Beneath this instruction is a block of data; output from it exactly the lines that run from the one containing "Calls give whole" through the one containing "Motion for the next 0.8", inclusive.
┄┄┄┄┄┄┄┄┄┄┄┄┄┄┄┄┄┄┄┄
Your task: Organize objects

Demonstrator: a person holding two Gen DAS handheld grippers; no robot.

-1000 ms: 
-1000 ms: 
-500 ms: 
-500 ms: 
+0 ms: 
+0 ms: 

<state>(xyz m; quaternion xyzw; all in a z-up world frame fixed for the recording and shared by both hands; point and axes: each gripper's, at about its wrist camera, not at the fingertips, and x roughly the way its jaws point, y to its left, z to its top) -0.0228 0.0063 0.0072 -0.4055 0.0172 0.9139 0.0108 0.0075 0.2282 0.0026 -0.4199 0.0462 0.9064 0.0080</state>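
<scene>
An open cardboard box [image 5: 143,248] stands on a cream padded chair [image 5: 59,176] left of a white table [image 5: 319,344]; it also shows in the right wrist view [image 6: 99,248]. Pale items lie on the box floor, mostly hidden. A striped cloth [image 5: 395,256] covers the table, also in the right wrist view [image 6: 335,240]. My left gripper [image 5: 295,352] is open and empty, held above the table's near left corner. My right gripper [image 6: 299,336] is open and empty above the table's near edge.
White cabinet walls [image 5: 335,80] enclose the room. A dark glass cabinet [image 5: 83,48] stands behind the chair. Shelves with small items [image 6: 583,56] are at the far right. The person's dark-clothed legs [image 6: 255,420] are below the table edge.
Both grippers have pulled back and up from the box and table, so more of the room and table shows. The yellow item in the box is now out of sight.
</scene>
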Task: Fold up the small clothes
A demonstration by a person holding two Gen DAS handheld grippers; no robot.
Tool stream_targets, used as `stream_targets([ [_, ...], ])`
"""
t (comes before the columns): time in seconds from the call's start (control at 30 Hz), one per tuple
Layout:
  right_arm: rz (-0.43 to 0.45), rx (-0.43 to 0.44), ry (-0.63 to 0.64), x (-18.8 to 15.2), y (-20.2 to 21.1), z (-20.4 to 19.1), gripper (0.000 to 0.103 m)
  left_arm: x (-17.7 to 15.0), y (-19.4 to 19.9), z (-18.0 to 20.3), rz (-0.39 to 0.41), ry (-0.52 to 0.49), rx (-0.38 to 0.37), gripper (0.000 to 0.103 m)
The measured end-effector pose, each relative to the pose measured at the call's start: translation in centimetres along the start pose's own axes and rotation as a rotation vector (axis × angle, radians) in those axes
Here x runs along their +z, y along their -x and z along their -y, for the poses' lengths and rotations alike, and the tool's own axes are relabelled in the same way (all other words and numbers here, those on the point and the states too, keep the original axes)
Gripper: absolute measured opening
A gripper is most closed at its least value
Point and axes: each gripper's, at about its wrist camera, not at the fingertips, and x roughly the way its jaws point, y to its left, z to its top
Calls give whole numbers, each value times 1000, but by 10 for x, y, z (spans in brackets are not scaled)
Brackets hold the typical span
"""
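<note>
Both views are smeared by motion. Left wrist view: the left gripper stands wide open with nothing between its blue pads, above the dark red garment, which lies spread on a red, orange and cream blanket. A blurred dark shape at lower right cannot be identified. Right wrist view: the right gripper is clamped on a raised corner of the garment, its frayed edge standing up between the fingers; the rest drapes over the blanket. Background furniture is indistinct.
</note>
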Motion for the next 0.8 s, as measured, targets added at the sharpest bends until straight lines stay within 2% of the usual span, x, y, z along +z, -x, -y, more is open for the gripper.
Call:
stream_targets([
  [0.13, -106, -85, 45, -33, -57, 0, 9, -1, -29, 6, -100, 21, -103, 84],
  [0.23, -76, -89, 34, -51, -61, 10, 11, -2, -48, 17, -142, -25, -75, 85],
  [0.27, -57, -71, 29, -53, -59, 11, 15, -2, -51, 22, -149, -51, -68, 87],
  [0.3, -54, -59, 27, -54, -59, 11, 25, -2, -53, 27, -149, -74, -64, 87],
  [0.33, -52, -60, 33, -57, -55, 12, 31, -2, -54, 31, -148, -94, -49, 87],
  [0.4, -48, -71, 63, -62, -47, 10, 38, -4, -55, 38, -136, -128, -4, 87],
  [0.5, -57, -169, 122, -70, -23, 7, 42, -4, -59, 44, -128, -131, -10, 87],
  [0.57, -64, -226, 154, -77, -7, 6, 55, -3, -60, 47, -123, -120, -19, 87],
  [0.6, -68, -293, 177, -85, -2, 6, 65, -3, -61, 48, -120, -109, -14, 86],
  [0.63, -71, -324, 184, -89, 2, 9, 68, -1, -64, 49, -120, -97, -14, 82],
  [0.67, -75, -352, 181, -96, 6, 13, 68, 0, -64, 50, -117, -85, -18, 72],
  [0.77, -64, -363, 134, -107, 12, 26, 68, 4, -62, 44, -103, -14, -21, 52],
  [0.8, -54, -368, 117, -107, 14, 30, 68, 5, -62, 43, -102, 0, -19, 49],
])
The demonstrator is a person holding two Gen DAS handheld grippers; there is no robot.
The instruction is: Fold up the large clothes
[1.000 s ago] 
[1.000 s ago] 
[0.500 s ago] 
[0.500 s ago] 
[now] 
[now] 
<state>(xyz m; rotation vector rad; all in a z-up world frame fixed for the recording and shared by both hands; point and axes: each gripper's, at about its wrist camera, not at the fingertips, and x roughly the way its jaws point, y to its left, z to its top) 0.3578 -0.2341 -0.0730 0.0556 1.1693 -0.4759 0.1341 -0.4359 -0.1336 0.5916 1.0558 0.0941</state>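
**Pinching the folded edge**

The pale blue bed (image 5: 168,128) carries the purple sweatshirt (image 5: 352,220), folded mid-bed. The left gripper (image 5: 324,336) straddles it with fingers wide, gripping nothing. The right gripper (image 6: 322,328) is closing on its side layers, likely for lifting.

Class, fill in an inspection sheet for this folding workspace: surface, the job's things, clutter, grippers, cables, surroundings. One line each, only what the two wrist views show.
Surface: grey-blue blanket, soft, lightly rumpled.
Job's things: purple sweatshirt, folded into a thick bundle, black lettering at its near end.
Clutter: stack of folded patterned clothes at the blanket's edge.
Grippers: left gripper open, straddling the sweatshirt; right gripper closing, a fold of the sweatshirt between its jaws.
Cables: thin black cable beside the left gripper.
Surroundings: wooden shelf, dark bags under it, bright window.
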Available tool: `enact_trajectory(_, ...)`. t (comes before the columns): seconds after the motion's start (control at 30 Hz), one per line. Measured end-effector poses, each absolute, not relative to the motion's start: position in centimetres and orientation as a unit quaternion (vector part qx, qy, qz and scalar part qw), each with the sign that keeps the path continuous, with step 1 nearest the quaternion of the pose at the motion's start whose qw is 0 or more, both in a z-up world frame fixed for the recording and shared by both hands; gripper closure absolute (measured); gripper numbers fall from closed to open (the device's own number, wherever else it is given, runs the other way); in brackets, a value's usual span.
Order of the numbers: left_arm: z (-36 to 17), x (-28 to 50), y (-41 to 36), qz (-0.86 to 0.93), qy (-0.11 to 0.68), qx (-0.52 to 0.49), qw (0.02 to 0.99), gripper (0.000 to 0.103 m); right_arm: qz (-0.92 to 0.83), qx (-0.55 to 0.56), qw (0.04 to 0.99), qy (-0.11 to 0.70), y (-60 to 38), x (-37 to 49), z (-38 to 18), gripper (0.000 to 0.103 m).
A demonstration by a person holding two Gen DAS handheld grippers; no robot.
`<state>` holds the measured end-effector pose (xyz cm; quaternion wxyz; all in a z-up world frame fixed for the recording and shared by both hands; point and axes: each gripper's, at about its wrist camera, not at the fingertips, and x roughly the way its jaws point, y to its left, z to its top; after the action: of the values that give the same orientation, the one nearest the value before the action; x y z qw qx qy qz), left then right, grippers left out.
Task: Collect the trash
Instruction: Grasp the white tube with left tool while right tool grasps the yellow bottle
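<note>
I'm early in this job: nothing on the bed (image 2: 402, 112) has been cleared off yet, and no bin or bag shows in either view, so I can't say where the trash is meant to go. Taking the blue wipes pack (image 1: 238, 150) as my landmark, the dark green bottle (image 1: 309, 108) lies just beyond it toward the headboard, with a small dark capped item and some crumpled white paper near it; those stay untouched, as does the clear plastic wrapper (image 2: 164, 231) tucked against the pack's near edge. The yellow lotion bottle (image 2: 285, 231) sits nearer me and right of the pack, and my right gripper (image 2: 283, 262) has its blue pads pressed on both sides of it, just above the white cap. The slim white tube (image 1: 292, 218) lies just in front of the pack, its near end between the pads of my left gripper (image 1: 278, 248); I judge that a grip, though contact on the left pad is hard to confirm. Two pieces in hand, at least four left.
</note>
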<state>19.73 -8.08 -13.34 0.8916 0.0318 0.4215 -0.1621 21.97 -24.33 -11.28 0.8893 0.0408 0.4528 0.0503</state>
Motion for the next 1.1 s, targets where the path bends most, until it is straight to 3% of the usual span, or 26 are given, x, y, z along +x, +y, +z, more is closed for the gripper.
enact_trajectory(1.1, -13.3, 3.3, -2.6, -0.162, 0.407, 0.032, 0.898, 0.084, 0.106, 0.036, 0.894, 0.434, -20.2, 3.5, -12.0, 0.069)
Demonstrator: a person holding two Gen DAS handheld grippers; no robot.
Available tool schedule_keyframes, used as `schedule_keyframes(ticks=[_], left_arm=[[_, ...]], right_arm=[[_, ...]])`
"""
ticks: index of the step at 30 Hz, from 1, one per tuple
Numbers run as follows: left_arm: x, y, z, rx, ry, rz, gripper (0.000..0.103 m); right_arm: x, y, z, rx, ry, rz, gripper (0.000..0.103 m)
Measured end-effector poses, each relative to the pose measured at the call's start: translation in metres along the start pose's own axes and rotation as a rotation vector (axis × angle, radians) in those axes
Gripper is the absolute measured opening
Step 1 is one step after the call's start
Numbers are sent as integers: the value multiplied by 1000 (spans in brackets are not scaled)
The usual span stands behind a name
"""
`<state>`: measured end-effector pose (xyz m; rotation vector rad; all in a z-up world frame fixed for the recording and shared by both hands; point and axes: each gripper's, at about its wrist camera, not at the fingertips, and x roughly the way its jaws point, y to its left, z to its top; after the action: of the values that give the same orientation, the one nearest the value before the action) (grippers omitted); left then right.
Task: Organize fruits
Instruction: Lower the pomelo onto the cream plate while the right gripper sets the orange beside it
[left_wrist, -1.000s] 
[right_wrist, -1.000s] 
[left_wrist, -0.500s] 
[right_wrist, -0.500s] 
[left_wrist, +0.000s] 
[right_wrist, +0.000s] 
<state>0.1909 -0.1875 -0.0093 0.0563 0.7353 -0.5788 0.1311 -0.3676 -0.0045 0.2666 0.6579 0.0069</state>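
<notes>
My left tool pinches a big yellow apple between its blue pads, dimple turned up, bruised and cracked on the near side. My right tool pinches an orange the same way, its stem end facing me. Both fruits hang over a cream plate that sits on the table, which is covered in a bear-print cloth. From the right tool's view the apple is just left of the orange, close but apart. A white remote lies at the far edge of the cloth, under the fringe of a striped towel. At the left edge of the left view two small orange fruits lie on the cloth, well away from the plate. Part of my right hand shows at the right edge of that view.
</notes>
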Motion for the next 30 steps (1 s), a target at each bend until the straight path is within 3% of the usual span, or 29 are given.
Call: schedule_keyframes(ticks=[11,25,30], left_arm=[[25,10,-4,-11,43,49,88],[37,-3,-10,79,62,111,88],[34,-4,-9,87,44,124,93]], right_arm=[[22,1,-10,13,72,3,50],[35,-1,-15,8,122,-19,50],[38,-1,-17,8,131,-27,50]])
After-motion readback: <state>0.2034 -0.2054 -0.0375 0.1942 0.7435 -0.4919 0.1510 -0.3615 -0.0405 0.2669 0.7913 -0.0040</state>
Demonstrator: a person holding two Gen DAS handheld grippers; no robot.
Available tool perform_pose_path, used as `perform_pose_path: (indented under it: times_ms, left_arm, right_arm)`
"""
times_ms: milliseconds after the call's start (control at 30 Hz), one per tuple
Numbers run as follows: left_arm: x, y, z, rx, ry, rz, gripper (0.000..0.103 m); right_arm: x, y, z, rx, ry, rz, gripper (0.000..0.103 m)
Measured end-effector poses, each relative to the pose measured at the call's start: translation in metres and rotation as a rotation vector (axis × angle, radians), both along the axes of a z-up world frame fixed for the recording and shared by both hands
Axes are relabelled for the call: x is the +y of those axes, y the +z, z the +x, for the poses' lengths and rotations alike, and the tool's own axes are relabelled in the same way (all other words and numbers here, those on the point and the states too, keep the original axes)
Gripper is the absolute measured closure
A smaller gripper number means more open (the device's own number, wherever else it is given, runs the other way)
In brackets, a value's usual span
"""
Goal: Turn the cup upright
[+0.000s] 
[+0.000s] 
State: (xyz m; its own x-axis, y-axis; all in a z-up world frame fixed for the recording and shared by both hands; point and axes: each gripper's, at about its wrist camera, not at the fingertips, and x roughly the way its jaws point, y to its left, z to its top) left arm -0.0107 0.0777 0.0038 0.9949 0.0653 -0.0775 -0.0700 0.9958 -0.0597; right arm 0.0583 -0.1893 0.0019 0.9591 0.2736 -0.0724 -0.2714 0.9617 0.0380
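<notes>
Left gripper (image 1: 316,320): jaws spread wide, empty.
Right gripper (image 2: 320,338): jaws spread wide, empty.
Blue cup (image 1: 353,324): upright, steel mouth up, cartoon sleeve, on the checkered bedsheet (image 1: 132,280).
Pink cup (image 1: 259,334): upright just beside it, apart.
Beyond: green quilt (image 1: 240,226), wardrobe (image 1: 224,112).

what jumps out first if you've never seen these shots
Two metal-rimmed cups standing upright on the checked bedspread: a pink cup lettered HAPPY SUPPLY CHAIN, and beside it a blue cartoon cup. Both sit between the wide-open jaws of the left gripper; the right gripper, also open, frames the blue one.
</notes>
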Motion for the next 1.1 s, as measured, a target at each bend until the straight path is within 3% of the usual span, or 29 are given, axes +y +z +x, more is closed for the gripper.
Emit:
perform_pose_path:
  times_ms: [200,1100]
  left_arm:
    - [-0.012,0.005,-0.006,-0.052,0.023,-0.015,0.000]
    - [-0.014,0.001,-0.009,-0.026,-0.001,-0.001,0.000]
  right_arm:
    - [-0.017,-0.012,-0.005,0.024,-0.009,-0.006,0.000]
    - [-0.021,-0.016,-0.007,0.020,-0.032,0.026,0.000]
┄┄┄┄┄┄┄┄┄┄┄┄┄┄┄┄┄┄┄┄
Solution:
Calls give whole numbers, each value times 1000, but by 10 for x, y, z (spans in brackets are not scaled)
Brackets hold the typical span
"""
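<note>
Both views are smeared by motion. Left wrist view: the left gripper stands wide open with nothing between its blue pads, above the dark red garment, which lies spread on a red, orange and cream blanket. A blurred dark shape at lower right cannot be identified. Right wrist view: the right gripper is clamped on a raised corner of the garment, its frayed edge standing up between the fingers; the rest drapes over the blanket. Background furniture is indistinct.
</note>
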Motion for the next 0.8 s, as measured, targets added at the sharpest bends until straight lines stay within 2% of the usual span, x, y, z along +z, -x, -y, more is open for the gripper.

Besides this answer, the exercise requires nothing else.